To run the tasks and generate output files, follow these steps:

  1. Prepare Dataset Files: Ensure that dataset files are correctly formatted and located in the working directory. Supported datasets include city and facility data files (e.g., city2.txt, parking_dataset.txt).

  2. Run Task 1 (Nearest Neighbor Search):

    python Task1.py

    Results will be saved to output_nearest_neighbors.txt.

  3. Run Task 2 (Skyline Query Search):

    python Task2.py

    Results will be saved to output_skyline.txt.

Performance Analysis

Each task’s output file includes both results and performance metrics for comparing algorithm efficiency. The performance data includes:

  • Task 1 Output: Lists nearest neighbors found for each query point by each algorithm, along with execution times.
  • Task 2 Output: Lists skyline points identified by each algorithm and the respective execution times.

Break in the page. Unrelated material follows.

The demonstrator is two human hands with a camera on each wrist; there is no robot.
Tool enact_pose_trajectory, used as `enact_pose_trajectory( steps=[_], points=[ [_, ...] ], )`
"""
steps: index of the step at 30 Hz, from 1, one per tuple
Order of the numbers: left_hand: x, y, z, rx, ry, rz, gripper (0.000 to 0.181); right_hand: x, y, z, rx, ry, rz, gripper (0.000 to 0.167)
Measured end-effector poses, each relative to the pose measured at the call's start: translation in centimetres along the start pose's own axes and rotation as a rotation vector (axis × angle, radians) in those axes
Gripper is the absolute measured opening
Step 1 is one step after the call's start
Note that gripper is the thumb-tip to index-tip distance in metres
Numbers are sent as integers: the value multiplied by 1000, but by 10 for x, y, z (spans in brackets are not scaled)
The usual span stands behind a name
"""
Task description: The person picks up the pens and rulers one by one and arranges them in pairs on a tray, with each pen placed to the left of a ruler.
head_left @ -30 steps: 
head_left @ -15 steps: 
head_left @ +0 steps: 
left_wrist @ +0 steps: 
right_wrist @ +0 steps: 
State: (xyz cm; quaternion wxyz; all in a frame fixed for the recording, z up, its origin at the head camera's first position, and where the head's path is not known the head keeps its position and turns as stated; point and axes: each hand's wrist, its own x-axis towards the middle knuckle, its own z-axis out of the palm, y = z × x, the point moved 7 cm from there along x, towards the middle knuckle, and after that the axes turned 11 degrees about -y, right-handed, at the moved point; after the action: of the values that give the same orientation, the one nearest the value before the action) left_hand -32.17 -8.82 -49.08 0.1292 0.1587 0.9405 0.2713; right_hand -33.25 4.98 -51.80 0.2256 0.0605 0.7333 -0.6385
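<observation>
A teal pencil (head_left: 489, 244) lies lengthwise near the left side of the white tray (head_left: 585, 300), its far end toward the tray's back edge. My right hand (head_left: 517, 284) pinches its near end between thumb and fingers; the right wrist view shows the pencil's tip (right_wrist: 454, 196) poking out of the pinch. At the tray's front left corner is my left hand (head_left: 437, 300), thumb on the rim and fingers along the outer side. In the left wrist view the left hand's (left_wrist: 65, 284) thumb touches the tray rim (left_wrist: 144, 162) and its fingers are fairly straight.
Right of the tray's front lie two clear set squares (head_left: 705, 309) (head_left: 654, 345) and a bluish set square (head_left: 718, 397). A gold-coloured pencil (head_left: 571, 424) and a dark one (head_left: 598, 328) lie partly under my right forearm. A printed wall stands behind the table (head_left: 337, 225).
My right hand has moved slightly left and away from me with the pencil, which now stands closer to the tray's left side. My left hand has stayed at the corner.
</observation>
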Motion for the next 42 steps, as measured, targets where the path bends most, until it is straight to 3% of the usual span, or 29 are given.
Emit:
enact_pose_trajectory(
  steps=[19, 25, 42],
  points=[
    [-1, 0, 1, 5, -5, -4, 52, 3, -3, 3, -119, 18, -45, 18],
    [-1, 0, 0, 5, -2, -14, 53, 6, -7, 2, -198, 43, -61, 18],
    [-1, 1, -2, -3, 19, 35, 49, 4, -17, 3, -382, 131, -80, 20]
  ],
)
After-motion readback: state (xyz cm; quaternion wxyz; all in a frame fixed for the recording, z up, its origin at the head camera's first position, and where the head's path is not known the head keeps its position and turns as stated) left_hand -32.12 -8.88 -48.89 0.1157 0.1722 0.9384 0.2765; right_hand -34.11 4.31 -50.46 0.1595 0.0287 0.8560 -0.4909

Sample Output for Task 1 (Nearest Neighbor Search):

Sequential Scan - Query 1: id=69898, x=47.31, y=128.88
Best First - Query 1: id=69898, x=47.31, y=128.88
Divide and Conquer - Query 1: id=69898, x=47.31, y=128.88

Total running time (Sequential Scan): 7.18 seconds, Average time: 0.036 seconds
Total running time (Best First): 30.61 seconds, Average time: 0.153 seconds
Total running time (Divide and Conquer): 28.90 seconds, Average time: 0.145 seconds

Sample Output for Task 2 (Skyline Query Search):

Sequential Scan Skyline Results:
74464 300.0 790.74
...
Sequential Scan Time: 1.9445 seconds

BBS Skyline Results:
74464 300.0 790.74
...
BBS Execution Time: 0.0106 seconds

BBS with Divide-and-Conquer Skyline Results:
74464 300.0 790.74
...
Divide-and-Conquer Execution Time: 21.4461 seconds

Project Report and Presentation

  • Project Report: Contains a detailed description of the project’s goals, algorithm designs, implementation details, and performance evaluations.
  • Presentation Slides: Summarizes the project in a concise format, suitable for group presentation, with key findings and visual aids.

References

  1. Guttman, A. (1984). R-trees: A Dynamic Index Structure for Spatial Searching.
  2. Ding, W., et al. (2006). Branch-and-Bound Skyline Computation in Metric Spaces.
  3. Video Presentation: Watch here

This README provides a comprehensive overview of the project, including usage,

algorithm details, and performance insights, to help users understand and interact with the code effectively.